→ **YOUR OBJECTIVE**: Every line with the string "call" should be copied from the data.

[Stored data entries]
== Segment start ==
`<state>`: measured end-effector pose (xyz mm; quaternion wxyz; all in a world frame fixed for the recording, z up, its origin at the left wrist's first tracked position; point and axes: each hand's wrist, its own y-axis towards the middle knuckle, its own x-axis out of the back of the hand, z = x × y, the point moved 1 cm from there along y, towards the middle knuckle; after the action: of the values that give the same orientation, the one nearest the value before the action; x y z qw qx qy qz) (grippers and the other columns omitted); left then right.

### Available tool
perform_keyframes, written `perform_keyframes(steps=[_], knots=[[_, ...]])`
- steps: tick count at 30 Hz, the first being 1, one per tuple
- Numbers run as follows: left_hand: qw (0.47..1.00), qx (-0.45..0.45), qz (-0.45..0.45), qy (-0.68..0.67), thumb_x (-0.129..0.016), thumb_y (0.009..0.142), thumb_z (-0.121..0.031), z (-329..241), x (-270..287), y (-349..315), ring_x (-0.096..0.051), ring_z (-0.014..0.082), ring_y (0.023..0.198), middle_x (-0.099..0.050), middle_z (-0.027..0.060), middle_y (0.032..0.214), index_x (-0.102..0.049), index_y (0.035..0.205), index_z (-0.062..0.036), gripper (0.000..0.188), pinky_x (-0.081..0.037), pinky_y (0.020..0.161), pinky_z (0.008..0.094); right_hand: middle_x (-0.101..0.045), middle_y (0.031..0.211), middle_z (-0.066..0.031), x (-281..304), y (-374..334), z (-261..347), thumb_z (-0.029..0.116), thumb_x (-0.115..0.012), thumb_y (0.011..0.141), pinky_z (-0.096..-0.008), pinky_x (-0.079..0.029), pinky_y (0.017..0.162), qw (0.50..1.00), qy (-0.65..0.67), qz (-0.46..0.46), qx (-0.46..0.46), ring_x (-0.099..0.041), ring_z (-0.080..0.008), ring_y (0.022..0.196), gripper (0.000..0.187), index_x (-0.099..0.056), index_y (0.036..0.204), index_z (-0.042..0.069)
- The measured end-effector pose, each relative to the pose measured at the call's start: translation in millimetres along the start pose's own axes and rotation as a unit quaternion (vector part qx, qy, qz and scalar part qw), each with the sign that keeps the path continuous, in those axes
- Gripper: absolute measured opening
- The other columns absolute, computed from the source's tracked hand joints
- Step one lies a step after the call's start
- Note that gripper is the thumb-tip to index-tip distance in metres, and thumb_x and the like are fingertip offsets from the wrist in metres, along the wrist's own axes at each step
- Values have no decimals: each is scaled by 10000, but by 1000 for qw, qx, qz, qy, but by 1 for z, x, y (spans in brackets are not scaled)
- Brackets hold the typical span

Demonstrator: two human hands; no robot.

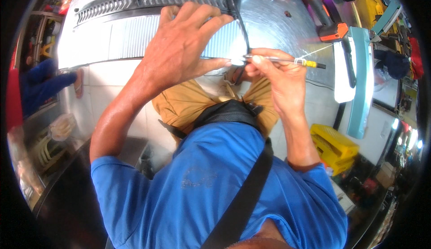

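My left hand (179, 45) lies spread over the near side of a long black slotted panel (103, 11) and a pale ribbed strip (130, 38), its thumb stretched toward a bright, glared spot at the bench edge. Between thumb and fingers, my right hand (280, 74) pinches a thin pen-like tool (314, 63) with a metal shaft, a yellow band and a black end. White string is wound round its shaft. The tool's tip points left, close to my left thumb; glare hides what it touches. A black cable (240, 20) runs down beside the tip.
An orange and black cordless power tool (316, 13) lies on the metal bench (269, 24) at the right. Beyond it are a long teal and white panel (359, 87) and a yellow plastic crate (334, 148). A person's blue-clothed leg (49, 83) shows at the left.
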<state>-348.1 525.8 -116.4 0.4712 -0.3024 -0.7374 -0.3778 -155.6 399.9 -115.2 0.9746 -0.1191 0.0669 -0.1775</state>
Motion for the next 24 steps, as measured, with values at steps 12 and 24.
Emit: perform_keyframes(steps=[12,24], knots=[[1000,8,10,-3,-807,679,-614,1,-1,0,-524,277,1221,-592,83,1318,-585,1393,-164,873,-393,1011,504,-728,863,-88,0,0,3,-8,-711,905,-244,-575,676,1000,-23,6,0,-692,-119,753,141,-729,1040,-42],[1000,3,9,-19,-815,670,-598,-1,1,0,-527,286,1206,-593,91,1299,-589,1377,-163,860,-395,1000,505,-729,921,-107,1,-3,0,-33,-684,918,-253,-591,701,1000,-15,11,6,-705,-135,781,142,-722,1053,-50]])
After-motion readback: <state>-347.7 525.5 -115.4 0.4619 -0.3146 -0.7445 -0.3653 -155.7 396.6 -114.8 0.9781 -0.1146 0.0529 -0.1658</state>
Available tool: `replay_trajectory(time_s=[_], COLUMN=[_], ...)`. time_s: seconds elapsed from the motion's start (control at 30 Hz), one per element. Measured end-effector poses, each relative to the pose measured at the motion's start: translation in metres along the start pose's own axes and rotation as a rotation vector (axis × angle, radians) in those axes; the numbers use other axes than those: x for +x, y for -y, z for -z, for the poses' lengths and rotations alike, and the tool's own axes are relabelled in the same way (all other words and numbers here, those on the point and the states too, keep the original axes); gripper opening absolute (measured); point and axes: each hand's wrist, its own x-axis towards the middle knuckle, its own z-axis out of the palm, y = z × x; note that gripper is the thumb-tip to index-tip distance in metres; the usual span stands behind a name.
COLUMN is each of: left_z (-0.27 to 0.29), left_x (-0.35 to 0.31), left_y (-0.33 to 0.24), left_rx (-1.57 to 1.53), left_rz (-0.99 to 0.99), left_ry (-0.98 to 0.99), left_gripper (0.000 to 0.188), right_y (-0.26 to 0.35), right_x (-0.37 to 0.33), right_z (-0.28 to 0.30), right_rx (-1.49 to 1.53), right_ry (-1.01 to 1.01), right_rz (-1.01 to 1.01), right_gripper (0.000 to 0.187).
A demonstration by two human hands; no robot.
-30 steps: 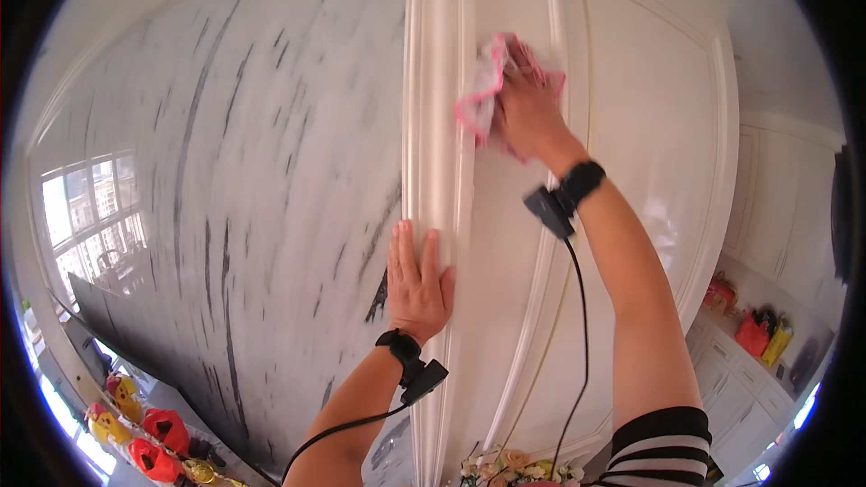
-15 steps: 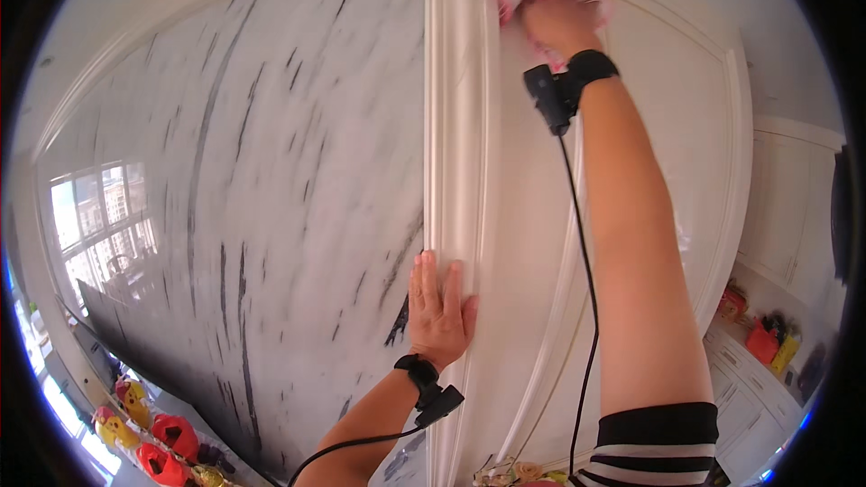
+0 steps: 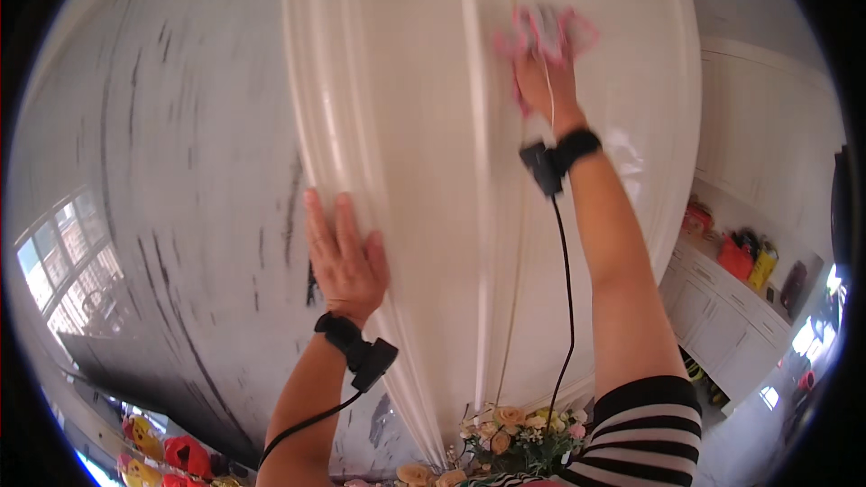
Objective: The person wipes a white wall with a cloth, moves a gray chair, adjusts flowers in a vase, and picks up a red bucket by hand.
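My left hand (image 3: 346,266) rests flat with fingers apart on the white moulding (image 3: 327,126), beside the edge of the grey-veined marble panel (image 3: 189,189). Higher up and to the right, my right hand (image 3: 552,95) grips a pink-edged, whitish cloth (image 3: 544,29), blurred by motion, against the white wall panel (image 3: 424,162). Part of the cloth hangs below the fingers. The fingertips of that hand are hidden by the cloth. Each wrist wears a black strap with a small box and cable.
A bouquet of peach and white flowers (image 3: 510,433) stands low at the panel's foot. Red and yellow ornaments (image 3: 185,455) sit at the lower left. To the right, white cabinets (image 3: 722,307) carry a red bag (image 3: 735,257) and a yellow package (image 3: 762,266).
The view has shifted right, bringing more flowers and cabinets in. My right hand has moved down the white panel with the cloth. My left hand still lies on the moulding.
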Motion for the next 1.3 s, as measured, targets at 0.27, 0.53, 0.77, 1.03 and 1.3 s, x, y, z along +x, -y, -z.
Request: replay_trajectory(time_s=[0.27,0.53,0.77,1.03,1.3], left_z=[-0.021,-0.009,0.016,0.109,0.239], left_x=[0.011,0.0,0.0,-0.22,-0.326], left_y=[-0.027,-0.013,0.0,-0.044,-0.165], left_rx=[-0.039,0.047,-0.099,-0.895,-1.749], left_rz=[-0.036,-0.121,-0.021,0.619,2.123], left_ry=[-0.087,-0.077,0.154,0.927,1.032], left_gripper=[0.05,0.051,0.055,0.052,0.055], right_y=[-0.124,-0.026,-0.004,0.076,0.205], right_x=[-0.378,-0.211,-0.17,-0.142,-0.114], right_z=[0.241,0.435,0.55,0.596,0.613], right_rx=[0.22,1.243,1.365,1.524,1.703], right_ry=[1.064,0.406,0.351,0.684,1.404], right_rz=[-1.316,-2.022,-2.445,-2.421,-1.63], right_gripper=[0.049,0.045,0.043,0.041,0.027])
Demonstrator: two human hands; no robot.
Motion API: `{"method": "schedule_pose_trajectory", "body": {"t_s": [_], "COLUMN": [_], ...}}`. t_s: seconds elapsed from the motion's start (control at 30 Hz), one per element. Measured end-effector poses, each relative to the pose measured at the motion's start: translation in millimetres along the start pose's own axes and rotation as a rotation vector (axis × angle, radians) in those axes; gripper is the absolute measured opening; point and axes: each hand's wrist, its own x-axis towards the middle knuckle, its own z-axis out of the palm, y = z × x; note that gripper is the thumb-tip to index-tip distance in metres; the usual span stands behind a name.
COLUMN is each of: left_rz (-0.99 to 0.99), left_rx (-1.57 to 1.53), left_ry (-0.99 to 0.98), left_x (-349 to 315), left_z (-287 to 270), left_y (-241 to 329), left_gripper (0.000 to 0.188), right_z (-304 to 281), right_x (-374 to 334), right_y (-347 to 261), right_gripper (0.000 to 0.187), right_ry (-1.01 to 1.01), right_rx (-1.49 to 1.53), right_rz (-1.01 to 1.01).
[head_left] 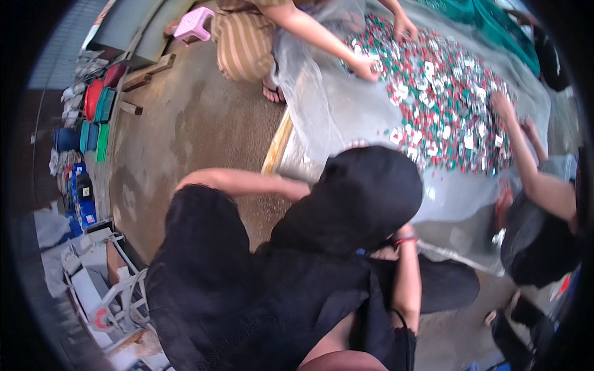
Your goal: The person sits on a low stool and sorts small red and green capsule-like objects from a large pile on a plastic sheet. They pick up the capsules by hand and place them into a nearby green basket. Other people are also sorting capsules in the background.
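Observation:
My left hand (297,189) comes in on a bent forearm at left; its fingers disappear behind a large rounded black form (371,198). Whether that form is a covered head or a knee, I cannot tell. On the right, a forearm with a red bracelet leads up to my right hand (390,250), mostly hidden against the same form's lower edge. Nothing shows in either hand. Black clothing (247,315) fills the lower middle. Beyond lies a spread of small red, green and white pieces (433,99) on a pale plastic sheet (359,105).
One co-worker's hands (366,68) touch the pieces from the far side; another's hand (502,106) reaches in from the right. Green netting (504,31) lies at upper right. A pink stool (194,26), coloured tubs (94,99) and a cluttered white frame (111,290) line the left.

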Motion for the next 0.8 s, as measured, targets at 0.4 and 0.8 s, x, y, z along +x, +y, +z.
{"method": "schedule_pose_trajectory", "body": {"t_s": [0.4, 0.8], "left_rz": [0.091, 0.444], "left_rx": [-0.324, 0.184], "left_ry": [0.975, 0.961], "left_x": [7.9, -11.1], "left_z": [-170.9, -371.5], "left_y": [-34.4, 108.4], "left_gripper": [0.03, 0.022], "right_z": [-144.0, -227.8], "right_x": [-158.7, -70.1], "right_y": [-57.8, 16.0], "right_gripper": [0.089, 0.076], "right_ry": [1.067, 0.444], "right_rx": [-0.463, -0.31], "right_rz": [0.119, 0.246]}}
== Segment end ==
→ **TASK RESPONSE**:
- The measured end-effector pose, each relative to the pose measured at the call's start: translation in millimetres along the start pose's own axes and rotation as a unit quaternion (vector part qx, qy, qz and scalar part qw), each with the sign that keeps the path continuous, in those axes
- Step one lies a step after the call's start

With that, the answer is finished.